**How to complete this task**
Please return the lines below verbatim, beginning at the one that has "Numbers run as" and stopping after the one that has "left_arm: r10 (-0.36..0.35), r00", and add no other lines.

**Dataset section**
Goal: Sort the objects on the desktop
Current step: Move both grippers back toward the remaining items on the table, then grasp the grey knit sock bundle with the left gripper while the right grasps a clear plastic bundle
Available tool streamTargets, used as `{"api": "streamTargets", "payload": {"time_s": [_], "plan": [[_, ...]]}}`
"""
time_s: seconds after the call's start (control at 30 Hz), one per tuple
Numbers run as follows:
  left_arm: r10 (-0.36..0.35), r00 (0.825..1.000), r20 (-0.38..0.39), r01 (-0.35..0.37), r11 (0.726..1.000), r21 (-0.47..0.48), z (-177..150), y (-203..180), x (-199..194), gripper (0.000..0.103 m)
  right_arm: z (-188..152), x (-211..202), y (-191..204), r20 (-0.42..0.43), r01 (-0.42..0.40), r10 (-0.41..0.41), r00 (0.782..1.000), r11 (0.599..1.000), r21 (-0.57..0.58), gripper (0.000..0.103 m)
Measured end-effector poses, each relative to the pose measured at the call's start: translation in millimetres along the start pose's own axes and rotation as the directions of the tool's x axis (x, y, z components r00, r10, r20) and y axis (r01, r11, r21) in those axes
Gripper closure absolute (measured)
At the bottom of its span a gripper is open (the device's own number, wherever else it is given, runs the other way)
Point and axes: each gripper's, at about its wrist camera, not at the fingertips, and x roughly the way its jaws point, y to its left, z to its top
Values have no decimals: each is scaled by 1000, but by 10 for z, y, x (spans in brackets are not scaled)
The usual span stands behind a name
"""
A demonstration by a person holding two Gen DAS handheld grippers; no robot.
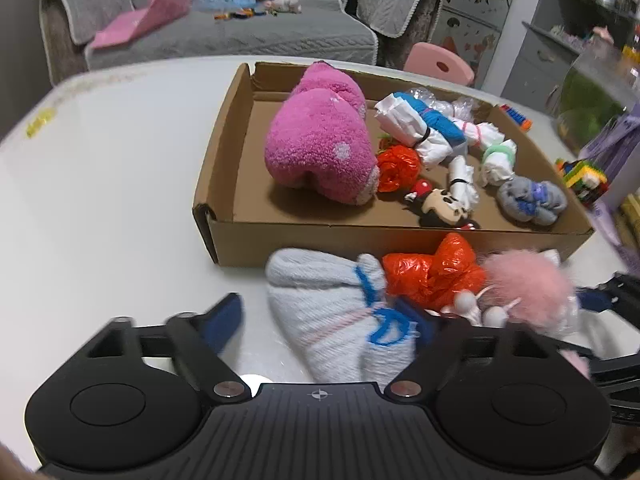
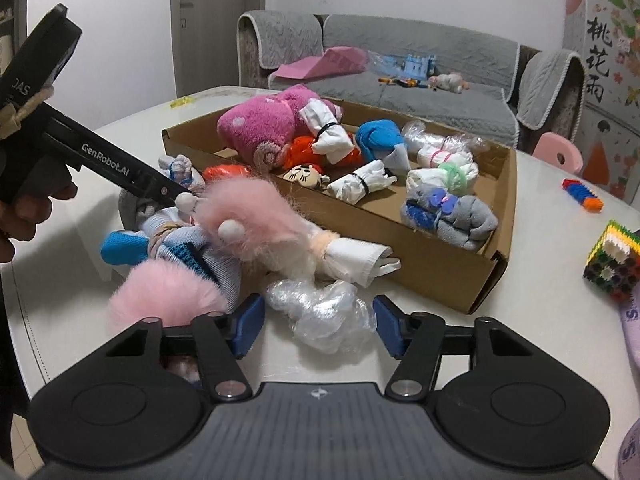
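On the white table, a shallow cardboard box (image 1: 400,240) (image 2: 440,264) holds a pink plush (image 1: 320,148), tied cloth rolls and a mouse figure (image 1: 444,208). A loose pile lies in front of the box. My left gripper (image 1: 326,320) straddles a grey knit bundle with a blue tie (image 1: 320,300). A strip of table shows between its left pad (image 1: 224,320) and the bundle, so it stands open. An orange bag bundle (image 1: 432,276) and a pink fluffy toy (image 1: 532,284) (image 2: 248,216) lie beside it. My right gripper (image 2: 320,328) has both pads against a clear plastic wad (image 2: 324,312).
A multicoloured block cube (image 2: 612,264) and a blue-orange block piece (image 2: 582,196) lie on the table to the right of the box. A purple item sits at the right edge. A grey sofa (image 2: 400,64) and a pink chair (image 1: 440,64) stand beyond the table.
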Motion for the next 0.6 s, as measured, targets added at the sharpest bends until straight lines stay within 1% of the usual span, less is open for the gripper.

**Result**
Numbers run as follows:
  left_arm: r10 (-0.36..0.35), r00 (0.825..1.000), r20 (-0.38..0.39), r01 (-0.35..0.37), r11 (0.726..1.000), r21 (-0.47..0.48), z (-177..150), y (-203..180), x (-199..194), gripper (0.000..0.103 m)

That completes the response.